What you are asked to do ▸ Would you set down the data that follows, word for word, without any pictures?

Supplied data ▸
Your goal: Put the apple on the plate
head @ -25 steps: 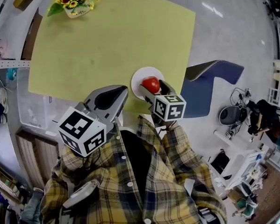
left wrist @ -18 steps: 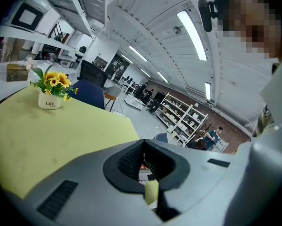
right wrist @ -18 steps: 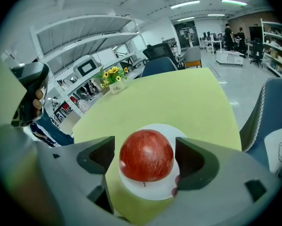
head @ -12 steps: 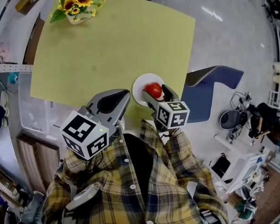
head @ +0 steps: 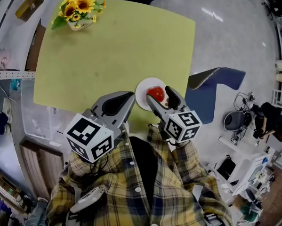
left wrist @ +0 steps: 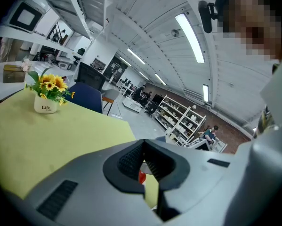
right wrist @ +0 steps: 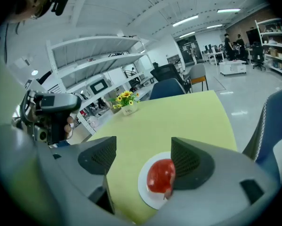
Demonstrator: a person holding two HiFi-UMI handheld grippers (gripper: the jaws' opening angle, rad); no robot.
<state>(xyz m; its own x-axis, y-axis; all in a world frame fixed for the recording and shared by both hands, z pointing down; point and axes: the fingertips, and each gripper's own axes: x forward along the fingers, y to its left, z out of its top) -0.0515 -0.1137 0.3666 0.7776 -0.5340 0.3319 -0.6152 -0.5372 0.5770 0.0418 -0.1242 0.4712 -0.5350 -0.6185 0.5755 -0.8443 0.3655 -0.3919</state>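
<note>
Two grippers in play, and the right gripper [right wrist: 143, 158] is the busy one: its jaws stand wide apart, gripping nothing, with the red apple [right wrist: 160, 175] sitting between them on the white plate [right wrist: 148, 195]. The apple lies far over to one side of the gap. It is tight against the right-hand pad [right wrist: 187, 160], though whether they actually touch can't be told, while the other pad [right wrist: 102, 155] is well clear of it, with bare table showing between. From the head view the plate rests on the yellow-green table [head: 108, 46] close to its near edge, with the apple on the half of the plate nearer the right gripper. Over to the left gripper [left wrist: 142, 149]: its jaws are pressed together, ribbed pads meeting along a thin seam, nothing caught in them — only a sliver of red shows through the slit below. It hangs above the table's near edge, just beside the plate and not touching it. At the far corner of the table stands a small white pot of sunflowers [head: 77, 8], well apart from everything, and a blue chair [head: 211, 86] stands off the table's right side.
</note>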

Result ▸
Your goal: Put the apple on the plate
head @ -25 steps: 
left wrist @ -18 steps: 
right wrist @ -18 steps: 
head @ -12 steps: 
head @ +0 steps: 
left wrist @ +0 steps: 
right wrist @ +0 steps: 
Demonstrator: a person holding two HiFi-UMI handheld grippers (gripper: the jaws' opening angle, rad); no robot.
<state>(xyz m; its own x-axis, y-axis; all in a world frame fixed for the recording and shared by both hands, z pointing down; point and axes: the fingertips, and each gripper's own axes: x forward along the fingers, y to its left, z out of its top) -0.0515 -0.1137 0.3666 0.7776 -0.5340 0.3319 -0.6152 -0.5372 0.5770 0.0418 -0.1242 0.4712 -0.5350 -0.6185 0.5755 -0.8443 0.3655 -0.3919</state>
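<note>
Two grippers in play, and the right gripper [right wrist: 143, 158] is the busy one: its jaws stand wide apart, gripping nothing, with the red apple [right wrist: 160, 175] sitting between them on the white plate [right wrist: 148, 195]. The apple lies far over to one side of the gap. It is tight against the right-hand pad [right wrist: 187, 160], though whether they actually touch can't be told, while the other pad [right wrist: 102, 155] is well clear of it, with bare table showing between. From the head view the plate rests on the yellow-green table [head: 108, 46] close to its near edge, with the apple on the half of the plate nearer the right gripper. Over to the left gripper [left wrist: 142, 149]: its jaws are pressed together, ribbed pads meeting along a thin seam, nothing caught in them — only a sliver of red shows through the slit below. It hangs above the table's near edge, just beside the plate and not touching it. At the far corner of the table stands a small white pot of sunflowers [head: 77, 8], well apart from everything, and a blue chair [head: 211, 86] stands off the table's right side.
</note>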

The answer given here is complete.